8. CASH FLOW GENERATED FROM OPERATING ACTIVITIES
Reconciliation of profit or loss before taxation to net cash flows from
operations.
2024 2023
£000 £000
(Loss)/profit before tax (1,303) 1,544
Depreciation of property, plant and equipment 189 200
Amortisation and impairment of development costs 830 1,305
Impairment of intangibles 2,741 -
Loss on disposal of property, plant and equipment 6 20
Non-recurring item 229 105
Share based payment (credit)/expense (39) 57
Finance costs 521 531
Decrease/(increase) in other non-current assets - 26
Decrease/(increase) in inventories (108) 194
Decrease/(increase) in trade and other receivables 208 (792)
Increase in trade and other payables 854 727
Cash generated from operations 4,128 3,917
9. NET FUNDS
Net debt reconciliation:
Net cash and cash equivalents Other borrowings Total net debt
£000 £000 £000
At 1 January 2024 796 (5,675) (4,879)
Cash flow for the year before financing 1,204 - 1,204
Movement in borrowings in the year (1,000) 1,000 -
Movement in lease debt - (138) (138)
Principal lease payments (69) 69 -
Exchange rate adjustments (91) - (91)
Cash and cash equivalents at 31 December 2024 840 (4,744) (3,904)
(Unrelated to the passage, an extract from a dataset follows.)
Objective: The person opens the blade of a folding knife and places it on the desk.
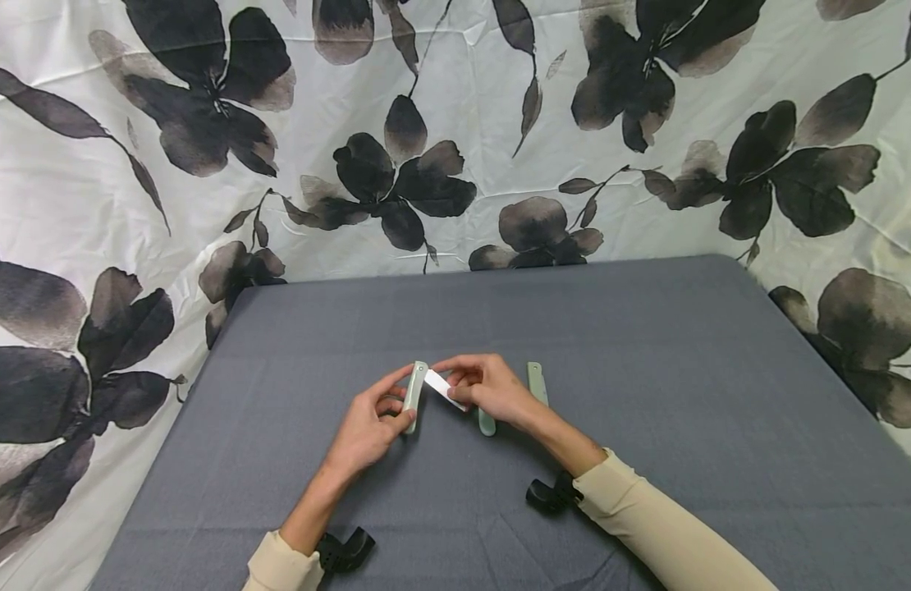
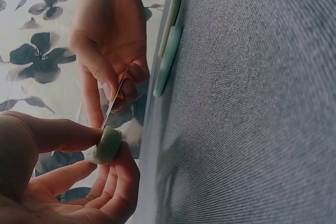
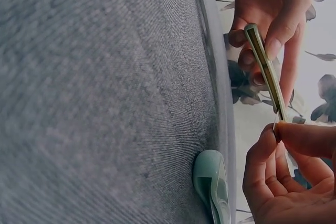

At 1 January 2023 728 (6,706) (5,978)
Cash flow for the year before financing 1,205 - 1,205
Movement in borrowings in the year (1,000) 1,000 -
Netting of arrangement fee - (65) (65)
Principal lease payments (96) 96 -
Exchange rate adjustments (41) - (41)
Cash and cash equivalents at 31 December 2023 796 (5,675) (4,879)
10. EVENTS AFTER THE REPORTING PERIOD
Global market delays to the transition to IP broadcast technology led to a
Group strategic change in 2025. Specific PRIMA research and development has
been scaled back until the market demand warrants further investment in it
and, as a result, a restructure of the Group was carried out during Q1 2025.
This announcement was made on 14 January 2025. The estimated financial effect
of this is cost savings of c£2 million from implementation date.
The directors placed the non-trading Legacy Broadcast subsidiary companies
into a solvent liquidation process on 25 February 2025. The financial effect
of this will be negligible.
The Board is pleased to confirm that following the publication of its audited
results for the year ended 31 December 2024, the annual report and financial
statements will be posted to shareholders on 16 May 2025 and a copy will also
be available to download from the Group's website at pebbleplc.com.